Judged in terms of Stalinist orthodoxy, Bhattacharjee was undeniably a heretic — maybe even a non-Leninist. However, in the aftermath of China’s endorsement of the free market, that did not constitute a heinous offence. Where the chief minister came to grief was in contesting the grievance-guilt syndrome that became the hallmark of Bengali ‘progressive’ culture since Independence. Although remarkably austere in personal life, he saw nothing wrong in associating the symbols of vibrant capitalism with economic growth. His logic was simple: if West Bengal was to be a partner in India’s resurgence, it had to accept the embellishments of modern capitalism, including lifestyle disparities.
To an intelligentsia nurtured on the romance of poverty and suffering followed by the exhilaration of struggle, it was not merely Bhattacharjee’s policies that were construed as wrong; his values were deemed to be offensive. For those who had lived their adult lives shouting slogans at the gates of closed-down factories, the suggestion that ‘peasants’ should allow factories to be built on their pocket-sized holdings was a travesty and too reminiscent of Rabindranath Tagore’s “Dui bigha jamin”. An anti-CPI(M) blogsite of an ultra-radical Bengali “intellectual”, for example, equates parasitic decadence with New Town, Rajarhat.

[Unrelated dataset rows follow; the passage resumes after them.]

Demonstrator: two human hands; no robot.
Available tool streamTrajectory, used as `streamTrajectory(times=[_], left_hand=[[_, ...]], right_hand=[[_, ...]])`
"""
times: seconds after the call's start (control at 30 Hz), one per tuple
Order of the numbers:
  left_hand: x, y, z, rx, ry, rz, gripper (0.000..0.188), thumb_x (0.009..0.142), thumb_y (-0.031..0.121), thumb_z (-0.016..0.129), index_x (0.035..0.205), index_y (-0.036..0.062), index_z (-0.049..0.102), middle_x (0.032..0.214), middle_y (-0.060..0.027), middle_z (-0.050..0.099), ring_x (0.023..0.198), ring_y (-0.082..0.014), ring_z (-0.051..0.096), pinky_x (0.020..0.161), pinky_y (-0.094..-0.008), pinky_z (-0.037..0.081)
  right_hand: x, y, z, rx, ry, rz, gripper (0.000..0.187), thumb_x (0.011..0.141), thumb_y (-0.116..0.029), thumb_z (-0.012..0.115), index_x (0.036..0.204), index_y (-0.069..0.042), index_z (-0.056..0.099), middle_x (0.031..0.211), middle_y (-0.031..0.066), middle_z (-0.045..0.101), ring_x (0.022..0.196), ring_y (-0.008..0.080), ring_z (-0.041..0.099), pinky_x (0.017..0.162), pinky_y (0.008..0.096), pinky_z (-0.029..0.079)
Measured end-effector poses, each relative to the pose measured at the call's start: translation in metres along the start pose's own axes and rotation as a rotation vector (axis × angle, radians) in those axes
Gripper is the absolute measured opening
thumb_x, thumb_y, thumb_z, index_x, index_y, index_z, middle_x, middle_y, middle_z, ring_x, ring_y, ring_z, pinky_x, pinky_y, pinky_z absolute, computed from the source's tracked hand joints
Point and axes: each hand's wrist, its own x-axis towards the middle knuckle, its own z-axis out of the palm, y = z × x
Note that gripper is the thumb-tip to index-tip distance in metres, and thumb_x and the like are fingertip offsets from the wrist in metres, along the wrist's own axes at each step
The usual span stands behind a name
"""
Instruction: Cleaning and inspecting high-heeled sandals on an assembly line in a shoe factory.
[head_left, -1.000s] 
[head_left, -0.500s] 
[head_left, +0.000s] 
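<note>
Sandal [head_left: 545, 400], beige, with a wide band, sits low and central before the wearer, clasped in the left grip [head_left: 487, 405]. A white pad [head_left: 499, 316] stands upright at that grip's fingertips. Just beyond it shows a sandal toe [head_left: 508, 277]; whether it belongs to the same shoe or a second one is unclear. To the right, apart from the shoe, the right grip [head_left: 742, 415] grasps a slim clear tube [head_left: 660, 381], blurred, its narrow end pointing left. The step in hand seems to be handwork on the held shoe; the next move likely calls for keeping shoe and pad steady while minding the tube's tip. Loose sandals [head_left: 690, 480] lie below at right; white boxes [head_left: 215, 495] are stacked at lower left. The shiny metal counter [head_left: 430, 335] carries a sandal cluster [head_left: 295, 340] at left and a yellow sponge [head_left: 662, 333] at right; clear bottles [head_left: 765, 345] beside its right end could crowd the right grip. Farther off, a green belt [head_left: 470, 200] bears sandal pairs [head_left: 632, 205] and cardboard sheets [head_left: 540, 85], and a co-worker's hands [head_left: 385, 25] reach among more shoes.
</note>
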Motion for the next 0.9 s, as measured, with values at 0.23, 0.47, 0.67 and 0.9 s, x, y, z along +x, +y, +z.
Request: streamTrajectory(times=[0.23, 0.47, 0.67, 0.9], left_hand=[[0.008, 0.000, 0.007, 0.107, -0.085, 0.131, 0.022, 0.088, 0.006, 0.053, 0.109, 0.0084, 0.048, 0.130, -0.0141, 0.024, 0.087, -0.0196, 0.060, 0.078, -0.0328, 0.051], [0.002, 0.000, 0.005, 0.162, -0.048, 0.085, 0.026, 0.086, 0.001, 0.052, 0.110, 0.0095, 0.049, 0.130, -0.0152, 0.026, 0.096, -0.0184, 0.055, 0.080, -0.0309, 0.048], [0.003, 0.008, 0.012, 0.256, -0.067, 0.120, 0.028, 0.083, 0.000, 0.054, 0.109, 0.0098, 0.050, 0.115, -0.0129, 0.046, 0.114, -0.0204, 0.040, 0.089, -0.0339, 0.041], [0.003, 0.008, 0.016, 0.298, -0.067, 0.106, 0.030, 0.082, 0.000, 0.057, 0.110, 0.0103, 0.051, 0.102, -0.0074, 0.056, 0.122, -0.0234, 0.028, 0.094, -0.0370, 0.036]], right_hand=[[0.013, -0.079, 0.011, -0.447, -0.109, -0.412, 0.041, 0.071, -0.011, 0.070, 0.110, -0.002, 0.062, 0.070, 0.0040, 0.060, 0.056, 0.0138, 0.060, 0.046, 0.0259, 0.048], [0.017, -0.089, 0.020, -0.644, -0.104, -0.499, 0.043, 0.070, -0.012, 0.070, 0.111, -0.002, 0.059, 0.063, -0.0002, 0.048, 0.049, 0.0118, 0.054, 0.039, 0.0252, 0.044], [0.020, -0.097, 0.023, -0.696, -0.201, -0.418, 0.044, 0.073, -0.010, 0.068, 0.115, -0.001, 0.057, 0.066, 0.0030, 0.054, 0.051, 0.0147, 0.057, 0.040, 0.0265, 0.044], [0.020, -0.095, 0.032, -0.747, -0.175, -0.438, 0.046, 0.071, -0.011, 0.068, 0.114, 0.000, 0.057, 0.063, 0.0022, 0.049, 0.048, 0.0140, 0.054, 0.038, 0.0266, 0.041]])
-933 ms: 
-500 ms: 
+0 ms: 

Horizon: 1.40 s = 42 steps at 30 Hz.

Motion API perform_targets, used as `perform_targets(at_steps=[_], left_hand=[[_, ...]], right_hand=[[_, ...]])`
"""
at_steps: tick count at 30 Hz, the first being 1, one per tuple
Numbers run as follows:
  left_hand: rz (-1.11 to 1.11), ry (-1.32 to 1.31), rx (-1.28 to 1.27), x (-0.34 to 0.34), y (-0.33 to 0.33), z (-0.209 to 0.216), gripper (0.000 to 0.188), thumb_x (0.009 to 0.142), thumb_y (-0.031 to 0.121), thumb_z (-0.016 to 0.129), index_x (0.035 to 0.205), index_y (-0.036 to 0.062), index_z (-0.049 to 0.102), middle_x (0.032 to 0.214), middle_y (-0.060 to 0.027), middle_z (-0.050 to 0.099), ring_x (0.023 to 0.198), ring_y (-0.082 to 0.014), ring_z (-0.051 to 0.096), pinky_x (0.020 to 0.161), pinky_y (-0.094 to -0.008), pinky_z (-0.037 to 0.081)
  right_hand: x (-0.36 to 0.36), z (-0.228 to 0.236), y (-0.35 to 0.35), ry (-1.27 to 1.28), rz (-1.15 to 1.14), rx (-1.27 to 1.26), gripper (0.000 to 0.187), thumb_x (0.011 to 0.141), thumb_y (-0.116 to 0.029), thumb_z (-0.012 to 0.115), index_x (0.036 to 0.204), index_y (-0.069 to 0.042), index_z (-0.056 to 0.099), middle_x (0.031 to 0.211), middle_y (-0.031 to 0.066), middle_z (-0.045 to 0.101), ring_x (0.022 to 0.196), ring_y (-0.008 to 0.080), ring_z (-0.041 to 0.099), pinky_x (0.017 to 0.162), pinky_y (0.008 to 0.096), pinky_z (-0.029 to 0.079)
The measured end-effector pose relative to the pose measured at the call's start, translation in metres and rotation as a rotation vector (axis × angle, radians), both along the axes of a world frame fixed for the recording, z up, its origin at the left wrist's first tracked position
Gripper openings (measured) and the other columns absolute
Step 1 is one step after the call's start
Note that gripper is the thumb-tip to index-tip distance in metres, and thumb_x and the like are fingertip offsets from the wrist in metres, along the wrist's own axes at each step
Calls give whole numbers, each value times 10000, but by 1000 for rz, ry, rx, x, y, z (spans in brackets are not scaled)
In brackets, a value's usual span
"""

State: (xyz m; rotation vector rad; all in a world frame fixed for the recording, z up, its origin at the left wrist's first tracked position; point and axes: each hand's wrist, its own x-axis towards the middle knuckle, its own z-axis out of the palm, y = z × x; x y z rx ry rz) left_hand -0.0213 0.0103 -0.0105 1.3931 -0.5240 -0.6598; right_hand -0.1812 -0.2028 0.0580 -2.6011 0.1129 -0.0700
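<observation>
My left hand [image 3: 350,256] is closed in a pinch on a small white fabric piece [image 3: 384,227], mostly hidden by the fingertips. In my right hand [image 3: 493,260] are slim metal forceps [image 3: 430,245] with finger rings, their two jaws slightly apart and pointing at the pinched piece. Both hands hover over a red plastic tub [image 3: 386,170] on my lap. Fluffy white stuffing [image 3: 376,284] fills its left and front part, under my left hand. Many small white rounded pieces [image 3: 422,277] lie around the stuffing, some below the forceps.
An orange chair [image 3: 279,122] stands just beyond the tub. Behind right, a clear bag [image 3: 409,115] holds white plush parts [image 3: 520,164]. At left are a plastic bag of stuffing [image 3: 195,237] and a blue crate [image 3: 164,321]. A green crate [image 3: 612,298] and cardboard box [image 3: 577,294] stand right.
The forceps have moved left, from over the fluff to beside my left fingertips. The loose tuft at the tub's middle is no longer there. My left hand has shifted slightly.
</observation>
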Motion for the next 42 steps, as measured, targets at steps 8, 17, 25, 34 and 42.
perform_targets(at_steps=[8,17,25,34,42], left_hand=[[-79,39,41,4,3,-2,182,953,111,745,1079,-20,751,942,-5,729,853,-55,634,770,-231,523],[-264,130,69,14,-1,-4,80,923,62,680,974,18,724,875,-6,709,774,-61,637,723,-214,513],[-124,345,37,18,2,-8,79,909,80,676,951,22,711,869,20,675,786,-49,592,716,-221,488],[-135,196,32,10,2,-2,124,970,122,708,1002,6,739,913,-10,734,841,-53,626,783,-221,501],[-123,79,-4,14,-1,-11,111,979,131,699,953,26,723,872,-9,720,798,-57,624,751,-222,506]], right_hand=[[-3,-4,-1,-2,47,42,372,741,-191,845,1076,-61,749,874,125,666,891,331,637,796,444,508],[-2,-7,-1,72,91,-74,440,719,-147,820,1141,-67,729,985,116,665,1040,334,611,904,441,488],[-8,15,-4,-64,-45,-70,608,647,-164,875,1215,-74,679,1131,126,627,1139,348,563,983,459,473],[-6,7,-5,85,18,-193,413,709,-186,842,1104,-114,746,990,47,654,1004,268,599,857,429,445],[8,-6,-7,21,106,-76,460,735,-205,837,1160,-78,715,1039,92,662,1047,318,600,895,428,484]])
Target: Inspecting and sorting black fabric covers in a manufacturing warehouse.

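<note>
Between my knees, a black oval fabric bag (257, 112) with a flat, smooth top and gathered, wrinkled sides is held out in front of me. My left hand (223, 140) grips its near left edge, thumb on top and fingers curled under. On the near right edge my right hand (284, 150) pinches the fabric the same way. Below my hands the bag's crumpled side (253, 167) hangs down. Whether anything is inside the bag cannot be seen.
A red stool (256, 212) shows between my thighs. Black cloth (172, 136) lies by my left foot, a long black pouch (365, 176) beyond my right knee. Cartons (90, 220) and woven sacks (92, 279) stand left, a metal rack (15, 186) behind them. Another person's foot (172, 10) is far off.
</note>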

The opposition of villagers in Singur and Nandigram to absorption into a manufacturing hub was based on fear and uncertainty — traditional peasant responses to modernization. Their protests needed to be handled with care, sensitivity and even generosity. But Bhattacharjee was in a hurry and this urgency rubbed off on the CPI(M) local committees. Intoxicated by the monopoly of power, they reacted in the only way known to them — with an astonishing show of high-handedness. In the past, this approach had always paid returns; in the age of intrusive 24x7 TV, however, this was no longer possible. Apart from its known political opponents, the CPI(M) now has to confront the fury of the very intelligentsia that was a co-conspirator in its crusade to transform Bengali Enlightenment into Bengali Endarkment.
Do not, for a minute, mistake the aesthetic repugnance of CPI(M)-inspired terrorism in Nandigram with the old-fashioned liberal outrage. The intellectual divide in West Bengal is largely spurious; both sides mirror each other.
It was the Left that introduced the culture of bloody retribution in West Bengal in 1967. Yet, the Bengali intelligentsia’s support for the Left and its demented offsprings was most pronounced when it coincided with relentless violence. The Naxalite movement received more intellectual, celluloid and poetic endorsements than any other murderous cult. The most important theoretical contribution of its bhadralok mentor was in advocating the elimination of the “class enemy” with a knife or axe (rather than a gun) because physical contact facilitated a more meaningful outpouring of class hatred. The record of post-1947 Bengali intellectualism is disagreeable.
The spark from Nandigram may or may not engulf the formidable CPI(M) apparatus. However, its fallout on West Bengal is bound to be catastrophic. A vision for the regeneration of the state has been dragged into controversy and stands indicted for its underlying thuggishness.
West Bengal needs change. A change in political culture is, of course, obligatory. But this has to be preceded by a decisive rejection of the dominant intellectual legacy of the past 60 years.